In definitiva, mentre l’articolo di Dell’Asta solleva questioni cruciali riguardanti la libertà e la democrazia, il suo approccio eccessivamente polarizzato e carico di animosità, soffoca una prospettiva cristiana di più ampio respiro, (perfino Gesù non si è contrapposto al potere politico esistente ma ha sfidato ogni potere sul piano culturale e religioso). In un momento storico in cui è essenziale riscoprire il vero significato delle parole e dei valori che ci guidano, una visione più equilibrata, non riduttiva e non caricaturale, è essenziale per affrontare le sfide del nostro tempo in maniera vera.
Infine, emerge la questione dell’efficacia di tale approccio rispetto agli obiettivi di Russia Cristiana e, più in generale, al processo di avvicinamento ecumenico tra le Chiese.Mentre padre Romano, fondatore di Russia Cristiana, diceva: “Non basta essere esperti di Russia. Se vuoi aiutare la Russia, solo la comunità cristiana può farlo. Se non vai dall’esperienza della chiesa, puoi, ovviamente, registrare ciò che sta accadendo in Russia, ma non sarai in grado di realizzare il tuo compito: costruire un ponte tra noi e la Russia. Solo offrendo loro la tua esperienza ecclesiale potrai interagire con loro” (Blagovest).

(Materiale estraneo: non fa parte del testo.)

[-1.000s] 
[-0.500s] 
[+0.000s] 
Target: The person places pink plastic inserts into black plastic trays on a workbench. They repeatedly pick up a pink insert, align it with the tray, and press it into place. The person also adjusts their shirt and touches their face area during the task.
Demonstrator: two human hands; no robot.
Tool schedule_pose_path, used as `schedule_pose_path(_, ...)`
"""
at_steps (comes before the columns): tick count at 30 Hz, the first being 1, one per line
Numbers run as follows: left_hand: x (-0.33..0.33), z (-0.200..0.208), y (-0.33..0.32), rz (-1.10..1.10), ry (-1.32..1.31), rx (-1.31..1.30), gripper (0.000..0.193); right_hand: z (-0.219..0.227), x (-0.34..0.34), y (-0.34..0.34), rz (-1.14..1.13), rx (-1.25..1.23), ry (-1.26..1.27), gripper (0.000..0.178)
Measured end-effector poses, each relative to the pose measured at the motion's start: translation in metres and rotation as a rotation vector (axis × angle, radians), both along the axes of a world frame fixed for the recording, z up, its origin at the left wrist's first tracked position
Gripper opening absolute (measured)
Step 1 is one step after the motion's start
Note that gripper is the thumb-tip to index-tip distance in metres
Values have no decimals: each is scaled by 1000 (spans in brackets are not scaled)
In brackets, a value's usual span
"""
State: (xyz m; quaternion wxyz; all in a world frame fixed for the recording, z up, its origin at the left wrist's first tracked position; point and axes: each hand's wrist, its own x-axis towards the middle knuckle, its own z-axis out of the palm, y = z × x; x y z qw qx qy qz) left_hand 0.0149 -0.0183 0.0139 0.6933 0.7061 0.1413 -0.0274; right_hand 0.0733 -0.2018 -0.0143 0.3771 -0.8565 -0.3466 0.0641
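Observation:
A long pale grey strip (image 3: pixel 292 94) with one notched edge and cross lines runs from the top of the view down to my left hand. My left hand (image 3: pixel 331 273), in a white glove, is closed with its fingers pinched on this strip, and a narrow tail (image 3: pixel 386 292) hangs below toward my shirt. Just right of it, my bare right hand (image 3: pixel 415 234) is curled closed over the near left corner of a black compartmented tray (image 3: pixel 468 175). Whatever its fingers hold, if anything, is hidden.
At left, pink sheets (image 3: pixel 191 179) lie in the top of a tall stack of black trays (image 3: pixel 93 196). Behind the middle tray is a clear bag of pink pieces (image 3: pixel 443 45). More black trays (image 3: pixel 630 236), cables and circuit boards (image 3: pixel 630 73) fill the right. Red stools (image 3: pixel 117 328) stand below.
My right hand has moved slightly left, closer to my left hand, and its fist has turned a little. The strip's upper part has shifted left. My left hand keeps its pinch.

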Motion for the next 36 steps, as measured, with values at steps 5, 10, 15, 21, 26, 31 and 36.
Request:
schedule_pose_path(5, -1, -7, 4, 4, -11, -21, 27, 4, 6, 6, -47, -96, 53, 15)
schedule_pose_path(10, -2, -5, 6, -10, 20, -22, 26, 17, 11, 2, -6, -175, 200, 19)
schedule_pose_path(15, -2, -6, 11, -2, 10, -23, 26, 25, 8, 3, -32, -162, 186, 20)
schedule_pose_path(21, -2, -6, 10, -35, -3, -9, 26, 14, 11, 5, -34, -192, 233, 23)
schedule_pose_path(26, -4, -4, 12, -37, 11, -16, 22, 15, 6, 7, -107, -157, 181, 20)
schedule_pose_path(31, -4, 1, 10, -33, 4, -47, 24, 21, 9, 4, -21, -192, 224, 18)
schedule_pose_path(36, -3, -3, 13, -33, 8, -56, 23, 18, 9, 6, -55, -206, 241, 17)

In definitiva , la posizione di Dell’Asta, che si discosta dagli insegnamenti di Padre Scalfi e di Luigi Giussani, rischia di creare una profonda divisione tra la Chiesa Ortodossa Russa, il governo russo e gli obiettivi perseguiti dagli eredi di Padre Scalfi. Un dialogo costruttivo, la valorizzazione del positivo e un atteggiamento di apertura sono fondamentali per colmare le distanze e promuovere un’autentica comprensione reciproca, elementi essenziali per il progresso della missione ecumenica e per il rafforzamento dei legami fraterni tra le comunità di fede, che dovrebbe essere il compito principale e la preoccupazione dei promotori di tali iniziative.